# TWO 40 gallon El Naturals Update



## guppyramkrib (Sep 5, 2007)

My first natural 40 long








My fourth 40long.I may have to take this one down for baby angels soon.


----------



## bratyboy2 (Feb 5, 2008)

i love the first tanks uts amazing and now because of this i just think i might take a trip in the blizzard to walmart for soil to do my smaller scale 20 long...im sad to about the taking down of the first one....i was looking at it and the assotment was amazing and i would have loved to see what came of it well maybe things will change


----------



## ItsDubC (Jan 12, 2008)

That's some nice, lush growth you got goin on there! Very nice. Is that M. minuta in the foreground in the last pic? I have some in my 3gal El Natural and it's doing great. What're you using to cap your soil layer?


----------



## guppyramkrib (Sep 5, 2007)

ItsDubC said:


> That's some nice, lush growth you got goin on there! Very nice. Is that M. minuta in the foreground in the last pic? I have some in my 3gal El Natural and it's doing great. What're you using to cap your soil layer?


Hi I'm not sure the species of the Marsilea.It grows very well in natural plant tanks! I have a shop light over ea tank with 2 40watt cool bulbs.My substrate in ea of my natural tanks is Miracle Grow GARDEN soil with a few handfulls of heavy clay-loam native soil from my garden and capped off with play sand from lowes. Best Wishes


----------



## bratyboy2 (Feb 5, 2008)

wow did you have any algae issues?


----------



## guppyramkrib (Sep 5, 2007)

bratyboy2 said:


> wow did you have any algae issues?


Hi
Yes almost EVERY new plant tank has a "ugly" break in period before things settle down.I have had tanks turn green,had huge brown diatom outbreaks etc.
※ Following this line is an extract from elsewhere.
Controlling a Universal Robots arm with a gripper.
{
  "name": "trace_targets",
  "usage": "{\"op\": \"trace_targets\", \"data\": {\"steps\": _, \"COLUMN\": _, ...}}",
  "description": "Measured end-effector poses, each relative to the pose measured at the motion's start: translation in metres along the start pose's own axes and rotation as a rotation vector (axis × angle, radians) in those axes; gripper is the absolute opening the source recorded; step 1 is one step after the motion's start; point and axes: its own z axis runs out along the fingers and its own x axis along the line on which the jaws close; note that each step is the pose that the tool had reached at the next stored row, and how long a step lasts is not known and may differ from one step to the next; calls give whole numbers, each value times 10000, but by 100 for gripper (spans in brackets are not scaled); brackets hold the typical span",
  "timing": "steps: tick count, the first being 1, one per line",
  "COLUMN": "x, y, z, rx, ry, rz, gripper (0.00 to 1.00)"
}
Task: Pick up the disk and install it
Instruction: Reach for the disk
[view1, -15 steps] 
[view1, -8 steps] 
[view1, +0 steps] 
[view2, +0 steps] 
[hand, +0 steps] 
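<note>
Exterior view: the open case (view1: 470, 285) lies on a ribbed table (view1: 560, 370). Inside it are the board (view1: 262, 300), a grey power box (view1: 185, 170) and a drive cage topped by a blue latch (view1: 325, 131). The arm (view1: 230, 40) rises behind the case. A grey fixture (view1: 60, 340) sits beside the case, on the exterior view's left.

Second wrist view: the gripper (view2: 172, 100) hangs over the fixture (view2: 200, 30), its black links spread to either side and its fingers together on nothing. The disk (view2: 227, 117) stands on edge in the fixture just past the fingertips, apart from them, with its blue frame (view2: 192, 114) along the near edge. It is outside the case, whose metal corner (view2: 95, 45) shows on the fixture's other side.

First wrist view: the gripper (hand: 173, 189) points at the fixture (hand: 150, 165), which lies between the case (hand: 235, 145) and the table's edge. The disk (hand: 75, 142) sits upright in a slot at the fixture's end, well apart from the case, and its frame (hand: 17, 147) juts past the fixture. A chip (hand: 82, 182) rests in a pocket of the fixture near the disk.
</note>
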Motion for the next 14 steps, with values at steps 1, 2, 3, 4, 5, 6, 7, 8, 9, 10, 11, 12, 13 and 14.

They clear up on their own IF you will leave them alone.Add a few more plant and have patience. TY


----------



## bratyboy2 (Feb 5, 2008)

well i got the tank done and i went and bought my 2 black angels cuz of you ha ha love them they are fred and ethal i had to name them


----------



## guppyramkrib (Sep 5, 2007)

Super quick update for the few following my tanks.Everything is doing well without much help from me.I do nothing.I turn on and off the lights,feed ,top off evaporated water and remove duckweed and Riccia.Riccia grows very quick all of the sudden.Sword plants are also throwing spikes of babies all over.Funny thing is i never bought riccia it just showed up floating in another tank.Sold & traded several hundred E.tenellus from the foreground and other misc cuttings.It's starting to comeback strong! The angels are doing a number on the sword plants with my approval.










thx for looking


----------



## SeaWitch (Apr 25, 2008)

Your tanks are gorgeous!!!!


----------



## bratyboy2 (Feb 5, 2008)

GUPPYRAMKRIB!!! welcome back bud! lol i love the tank just fasinating everytime i look at it. your angles are beautiful!!!


----------



## tames (Apr 18, 2008)

Gorgeous tanks.

guppyramkrib - I have P.M.d you.


----------



## dwalstad (Apr 14, 2006)

Beautiful tank and fish. I'm truly impressed!


----------



## guppyramkrib (Sep 5, 2007)

*El Natural Baby Pictures 1st 40gallon update*

New baby pics.At it again....









hatched about 5 days ago.
Thanks for looking!


----------



## guppyramkrib (Sep 5, 2007)

dwalstad said:


> Beautiful tank and fish. I'm truly impressed!


Thank you!


----------



## bratyboy2 (Feb 5, 2008)

its an honor to get to have diana walstad to post in your column. but truly i love the tank.


----------



## zenkeror (Apr 18, 2008)

Love the tank, the green of the plants and the black fr. the angels give great contrast !


----------



## xpistalpetex (Mar 31, 2008)

a question about your substrate, do you see any problems with sand as a top layer, because i read a thread earlier and read it could cause anaerobic problems. other then that, i like ur tanks >_<b


----------



## guppyramkrib (Sep 5, 2007)

xpistalpetex said:


> a question about your substrate, do you see any problems with sand as a top layer, because i read a thread earlier and read it could cause anaerobic problems. other then that, i like ur tanks >_<b


Hi 
Their are many ways and many substarates that work. I have NO problem with sand in any of my natural plant tanks.What works for some may not for others. Best Wishes


----------



## guppyramkrib (Sep 5, 2007)

Baby Angels are doing great! They have a few hundred freeswimming babies now! Thx


----------



## Prometheus (Feb 12, 2008)

WOW, That tank looks really amazing, especially with those black angels for contrast! What are some of the plants do u have in there?? i.e. the grass in the foreground??


----------



## guppyramkrib (Sep 5, 2007)

Prometheus said:


> WOW, That tank looks really amazing, especially with those black angels for contrast! What are some of the plants do u have in there?? i.e. the grass in the foreground??


Thanks
Plant list for this tank:
Echinodorus martii
Echinodorus amazonicus
Echinodorus tenellus**************This is the forground plant! Fast grower with soil substrate 
Crypt. crispatula var balansae
Crypt. lutea
Crypt.wendtii Red
Ludwigia palustris
Lilaeopsis Micro Sword
Java Moss
Hydrocotyle leucocephala
Anubias barteri
Hygro. difformis Wisteria
Certopteris Water Sprite
Ceratophylum Horn Wort
Duckweed 
Riccia


----------